Way back during India’s tour of Australia in 1947-48, Lala Amarnath was India’s captain, leading a severely depleted team in the wake of the Partition of India and other factors. Yet, in an unprecedented move, it was Lala Amarnath’s courageous approach to the game that allowed him declare in the third test, even though India was 103 runs behind after it rained overnight. Of course, Don Bradman was equal to the challenge, sending in his tail enders, but he must have been worried when SG  Barnes, the fourth Australian wicket, fell at the score on 32. But then, the Australians recovered and beat India by an innings and 16 runs. The major discovery of the tour for India was Vinoo Mankad and Dattu Phadkar (who scored 51 in the second test, getting Bradman’s wicket in the third and then hitting a century in the fourth). It was this writer’s privilege to be coached by the great Dattu Phadkar after his retirement several decades ago.

In the past, Mahendra Singh Dhoni, or ‘Captain Cool’, has shown remarkable abilities not only to inspire and motivate his team but also to perform both as an outstanding wicket-keeper and consistently aggressive batsman. Even today, he is regarded as the best finisher of the game and his presence in the World Cup would be an inspiration to the entire Indian team with his insights, which he is never reluctant to share with his captain, the bowlers as well as the batsmen with whom he is in the middle.

Virat Kohli is another leader, who is likely to take the Indian team to greater heights, even though he may not as yet possess the confidence and ability to perform on the field when it matters the most. That is where Dhoni’s advice would be crucial in supplementing the skills of these two outstanding cricketers.

The third T20 in Hamilton at New Zealand came as a disappointment, because this match could have proved to be the climax after India’s progress during the ODIs and the second T20.  Rohit Sharma is such a gifted player with a remarkable cricketing brain and as a captain gets the best out of his team. That day, unfortunately, he appeared to have been out of sorts. Perhaps, there was inadequate consultation between Rohit Sharma and the team management, because given the excellent batting conditions and short boundaries at Hamilton, India should justifiably have batted first.

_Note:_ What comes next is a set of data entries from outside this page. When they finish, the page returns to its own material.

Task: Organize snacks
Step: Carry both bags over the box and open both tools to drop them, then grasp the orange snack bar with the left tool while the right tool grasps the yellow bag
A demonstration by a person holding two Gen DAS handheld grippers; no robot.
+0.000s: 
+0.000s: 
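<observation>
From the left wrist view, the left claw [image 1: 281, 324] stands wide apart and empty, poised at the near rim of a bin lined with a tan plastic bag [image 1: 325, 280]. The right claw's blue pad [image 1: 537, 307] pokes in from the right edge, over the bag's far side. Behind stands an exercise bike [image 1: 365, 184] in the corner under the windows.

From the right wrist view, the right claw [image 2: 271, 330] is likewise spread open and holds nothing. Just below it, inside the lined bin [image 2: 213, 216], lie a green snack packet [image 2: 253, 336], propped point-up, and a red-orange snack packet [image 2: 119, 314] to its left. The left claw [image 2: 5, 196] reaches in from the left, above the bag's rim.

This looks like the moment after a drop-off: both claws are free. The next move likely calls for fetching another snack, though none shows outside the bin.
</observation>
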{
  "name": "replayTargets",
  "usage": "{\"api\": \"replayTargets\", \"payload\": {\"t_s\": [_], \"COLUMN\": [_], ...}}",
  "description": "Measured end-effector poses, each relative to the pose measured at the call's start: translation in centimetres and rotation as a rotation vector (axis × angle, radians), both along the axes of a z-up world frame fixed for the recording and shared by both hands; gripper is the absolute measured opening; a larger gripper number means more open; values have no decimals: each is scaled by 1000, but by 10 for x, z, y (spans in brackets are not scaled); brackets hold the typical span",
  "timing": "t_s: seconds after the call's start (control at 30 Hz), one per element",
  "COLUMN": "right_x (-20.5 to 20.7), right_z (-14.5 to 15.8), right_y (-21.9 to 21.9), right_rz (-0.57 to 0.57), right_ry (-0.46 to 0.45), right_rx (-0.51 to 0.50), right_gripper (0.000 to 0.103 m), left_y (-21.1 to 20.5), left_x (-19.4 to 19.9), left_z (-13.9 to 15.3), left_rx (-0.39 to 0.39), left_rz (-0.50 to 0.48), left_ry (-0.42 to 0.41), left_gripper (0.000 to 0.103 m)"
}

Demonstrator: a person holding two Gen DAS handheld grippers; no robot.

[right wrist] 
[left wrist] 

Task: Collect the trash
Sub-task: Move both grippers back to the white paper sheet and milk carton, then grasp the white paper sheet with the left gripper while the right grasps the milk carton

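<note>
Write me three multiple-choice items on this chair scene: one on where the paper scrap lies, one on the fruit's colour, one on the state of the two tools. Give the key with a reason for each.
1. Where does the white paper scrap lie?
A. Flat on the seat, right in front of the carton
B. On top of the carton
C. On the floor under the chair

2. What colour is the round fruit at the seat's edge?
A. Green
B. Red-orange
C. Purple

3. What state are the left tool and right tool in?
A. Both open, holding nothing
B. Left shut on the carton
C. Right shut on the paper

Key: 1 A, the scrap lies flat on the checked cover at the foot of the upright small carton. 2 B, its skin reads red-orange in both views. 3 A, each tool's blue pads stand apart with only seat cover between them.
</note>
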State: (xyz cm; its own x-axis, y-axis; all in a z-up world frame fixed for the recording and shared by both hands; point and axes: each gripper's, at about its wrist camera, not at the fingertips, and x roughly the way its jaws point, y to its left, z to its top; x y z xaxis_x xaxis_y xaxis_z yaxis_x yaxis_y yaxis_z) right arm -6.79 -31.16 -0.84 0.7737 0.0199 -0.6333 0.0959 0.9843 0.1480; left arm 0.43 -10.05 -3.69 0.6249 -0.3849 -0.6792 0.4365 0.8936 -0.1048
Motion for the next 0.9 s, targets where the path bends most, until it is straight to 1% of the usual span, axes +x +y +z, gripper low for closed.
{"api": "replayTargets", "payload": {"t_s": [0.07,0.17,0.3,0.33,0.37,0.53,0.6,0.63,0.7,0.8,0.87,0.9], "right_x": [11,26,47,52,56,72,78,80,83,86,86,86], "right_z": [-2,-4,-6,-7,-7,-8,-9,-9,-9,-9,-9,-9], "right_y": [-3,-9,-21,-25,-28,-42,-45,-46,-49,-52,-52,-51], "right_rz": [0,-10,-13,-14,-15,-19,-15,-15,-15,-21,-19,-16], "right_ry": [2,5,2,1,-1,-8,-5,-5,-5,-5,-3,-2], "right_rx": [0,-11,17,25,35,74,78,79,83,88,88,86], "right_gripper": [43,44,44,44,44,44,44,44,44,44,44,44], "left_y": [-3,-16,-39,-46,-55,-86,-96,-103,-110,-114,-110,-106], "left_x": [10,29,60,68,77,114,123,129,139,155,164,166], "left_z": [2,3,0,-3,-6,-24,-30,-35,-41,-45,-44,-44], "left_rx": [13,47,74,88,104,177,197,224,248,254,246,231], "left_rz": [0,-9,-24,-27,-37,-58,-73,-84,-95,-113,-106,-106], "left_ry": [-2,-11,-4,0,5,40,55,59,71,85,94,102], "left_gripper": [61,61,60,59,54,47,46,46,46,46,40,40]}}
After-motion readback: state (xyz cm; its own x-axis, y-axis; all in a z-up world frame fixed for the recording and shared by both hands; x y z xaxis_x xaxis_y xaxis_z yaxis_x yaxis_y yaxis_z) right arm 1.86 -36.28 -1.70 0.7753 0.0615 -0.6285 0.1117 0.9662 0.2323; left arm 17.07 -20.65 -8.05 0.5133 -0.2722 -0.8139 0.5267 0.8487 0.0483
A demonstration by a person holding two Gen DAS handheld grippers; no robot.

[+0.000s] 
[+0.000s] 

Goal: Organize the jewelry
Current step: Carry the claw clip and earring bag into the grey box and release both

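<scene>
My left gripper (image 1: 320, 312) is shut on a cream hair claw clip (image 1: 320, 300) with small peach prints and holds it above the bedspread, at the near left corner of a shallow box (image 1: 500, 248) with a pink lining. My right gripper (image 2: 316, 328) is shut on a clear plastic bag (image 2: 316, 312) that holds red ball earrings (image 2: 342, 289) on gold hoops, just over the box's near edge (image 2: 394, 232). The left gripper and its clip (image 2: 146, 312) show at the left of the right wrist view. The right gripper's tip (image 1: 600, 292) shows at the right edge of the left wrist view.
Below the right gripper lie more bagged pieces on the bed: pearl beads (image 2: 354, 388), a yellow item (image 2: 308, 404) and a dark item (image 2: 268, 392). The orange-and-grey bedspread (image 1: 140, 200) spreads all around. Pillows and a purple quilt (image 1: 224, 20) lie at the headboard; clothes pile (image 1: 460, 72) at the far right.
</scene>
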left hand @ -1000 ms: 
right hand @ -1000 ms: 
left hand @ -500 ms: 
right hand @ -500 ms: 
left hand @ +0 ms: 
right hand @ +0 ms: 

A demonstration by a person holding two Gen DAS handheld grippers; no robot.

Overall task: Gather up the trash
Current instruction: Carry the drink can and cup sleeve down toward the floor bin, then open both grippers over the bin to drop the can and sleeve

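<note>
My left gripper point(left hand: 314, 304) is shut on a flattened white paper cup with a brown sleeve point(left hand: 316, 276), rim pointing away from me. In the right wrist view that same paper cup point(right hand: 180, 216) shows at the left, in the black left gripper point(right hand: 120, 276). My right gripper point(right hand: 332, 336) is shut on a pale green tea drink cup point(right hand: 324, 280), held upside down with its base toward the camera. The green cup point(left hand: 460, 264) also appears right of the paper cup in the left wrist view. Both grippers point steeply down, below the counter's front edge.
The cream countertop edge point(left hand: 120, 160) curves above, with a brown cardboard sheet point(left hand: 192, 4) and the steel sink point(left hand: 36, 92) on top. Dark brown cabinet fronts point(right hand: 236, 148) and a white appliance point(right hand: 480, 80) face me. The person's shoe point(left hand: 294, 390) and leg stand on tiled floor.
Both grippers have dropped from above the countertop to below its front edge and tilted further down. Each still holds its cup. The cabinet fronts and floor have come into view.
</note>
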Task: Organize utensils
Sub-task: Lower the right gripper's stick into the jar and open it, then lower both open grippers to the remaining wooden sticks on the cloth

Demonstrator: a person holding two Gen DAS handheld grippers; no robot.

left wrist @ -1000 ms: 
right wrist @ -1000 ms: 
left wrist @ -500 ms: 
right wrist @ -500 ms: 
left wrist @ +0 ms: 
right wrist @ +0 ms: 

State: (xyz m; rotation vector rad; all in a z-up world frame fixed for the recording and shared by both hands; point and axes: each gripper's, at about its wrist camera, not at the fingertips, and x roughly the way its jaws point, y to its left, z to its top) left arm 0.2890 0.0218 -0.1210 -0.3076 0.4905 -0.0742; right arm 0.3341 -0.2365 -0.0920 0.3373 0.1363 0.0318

It was entirely within their reach to set up a mammoth total against the black caps  and set them a daunting target. What was even more disappointing was the slow rate at which Rohit Sharma played for the period that he was there, scoring barely 38 runs in 32 balls. If only he had scored another 10 runs in those 32 balls he faced,

victory would not have eluded India!

This was an aberration, given Rohit Sharna’s ability to send the ball sailing into the crowds with his sixers hit all over the park. His emphasis on taking singles and having Vijay Shankar and Rishabh Pant do all the slogging placed undue pressure on these talented but inexperienced batsmen.

The essence of the match in Hamilton lies in the positive frame of mind that the captain must carry constantly redefining strategy, a quality which Rohit Sharma has displayed on so many occasions. Perhaps, on that occasion, there was a level of complacency, a decline in courage and a loss of his usual consistency which came in the way.  The score of 212 by the black caps was never such a daunting total, given the fact that every observer regarded 220 and 225 as a challenging total to reach on that ground.

Once the World Cup comes around, Virat Kohli will certainly feel equal to the task and will no doubt lead by example but it would be important for him to maintain a level of confidence, unfailing courage and consistency as captain. Most importantly, he must have faith in the ability of every member of his team. In this, he may turn to others but certainly maintain his active rapport with MS Dhoni, ‘Captain Cool’.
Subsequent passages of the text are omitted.